Le père est craint, manifestement. Surtout en fin de trimestre quand vient la saison des bulletins de notes… Le regard est direct, d’abord scrutateur, puis bienveillant une fois franchi l’examen de passage. La moustache est drue, le cheveu déjà clairsemé. M. Cicchelero sera, pendant un temps, dans ce moment si particulier qu’est l’adolescence, comme une sorte de balise pour quelques-uns d’entre nous. Avec des moments de plaisir et de rire, avec des coups de gueule aussi ! Le père et la mère, Bruno et Andrée, sont comme les doigts de la main : toujours d’accord quand il faut prendre une décision. Même leur redoutable accent du Sud-Ouest les réunit ! En pratique, c’est toujours chez eux que nous convergeons. Le couple ne manque aucune occasion d’une transhumance vers la région toulousaine, dont ils sont issus, aux abords de l’Ariège et du Gers. Nous leur sommes éperdument reconnaissants d’avoir un tel sens de la famille, qui permet un autre regroupement : celui de la bande gouailleuse que nous formons. Nous faisons donc la fête, nuit et jour, au grand dam des voisins lassés de nos cris, de la musique à tue-tête, des pétards jetés par les fenêtres, des cavalcades nocturnes dans les escaliers, des rires artificiels provoqués par les premiers mélanges explosifs d’alcools chapardés en grande surface.

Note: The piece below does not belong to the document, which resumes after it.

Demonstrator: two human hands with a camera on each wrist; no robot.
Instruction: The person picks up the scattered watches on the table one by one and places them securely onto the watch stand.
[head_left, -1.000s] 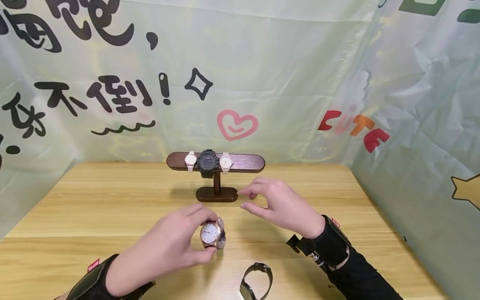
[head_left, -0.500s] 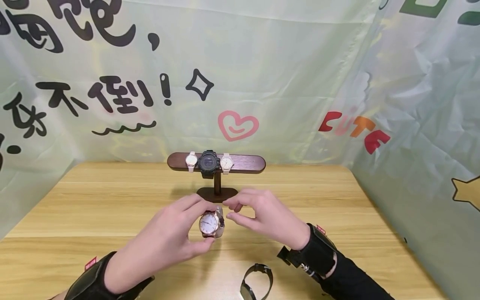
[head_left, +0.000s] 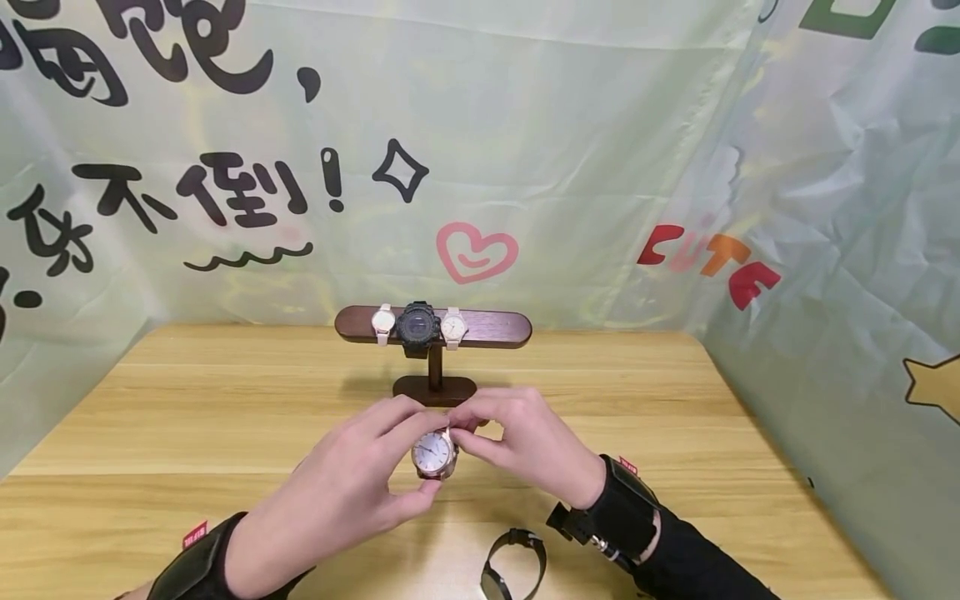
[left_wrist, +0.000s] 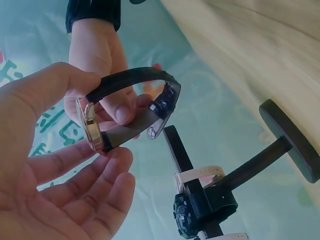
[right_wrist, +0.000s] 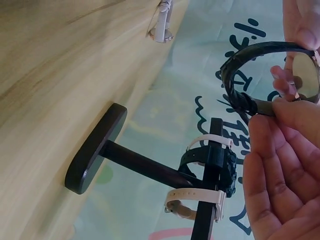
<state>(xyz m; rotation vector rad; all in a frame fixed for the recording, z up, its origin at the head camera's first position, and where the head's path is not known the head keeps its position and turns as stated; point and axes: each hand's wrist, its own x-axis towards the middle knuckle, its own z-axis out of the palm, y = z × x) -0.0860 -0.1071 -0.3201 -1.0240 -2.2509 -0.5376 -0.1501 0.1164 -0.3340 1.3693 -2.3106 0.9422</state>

Moins risqués que le vol pur et simple, nous sommes peu à peu passés maîtres dans les changements des prix sur les bouteilles, troquant allègrement celui d’une bouteille de vodka contre celui d’un jus d’orange. Notre expérience consommée du subterfuge nous a appris à déceler d’un coup d’œil la caissière la plus propice à la manœuvre : la plus jeune ou la plus inexpérimentée, qui n’y verra que du feu. C’est ainsi que nous devenons des observateurs attentifs de la gestion du personnel des établissements que nous « fréquentons ». Nous déplorons bientôt cette navrante évolution qui consistera à fragmenter les étiquettes des prix en trois morceaux distincts, nous obligeant à des manipulations plus longues, susceptibles d’attirer l’attention d’un vigile. Nos parties de cartes pourraient être l’occasion de pauses salvatrices pour les voisins, mais tel n’est pas le cas : ni par leur durée qui s’étale du milieu de la nuit au petit jour, ni par notre habitude de ne concevoir une partie de belote ou de coinche sans les hurlements de joie des vainqueurs d’un capot, comme de ceux des victimes d’une régulière tricherie manifeste. Contrits, nous irons, la veille du retour parental, pour nous prévenir des foudres de Bruno le père, supplier les voisins de bien vouloir nous pardonner – avec un succès mitigé –, car ils ont appris à se méfier de nos fausses repentances, instruits par de multiples épisodes antérieurs.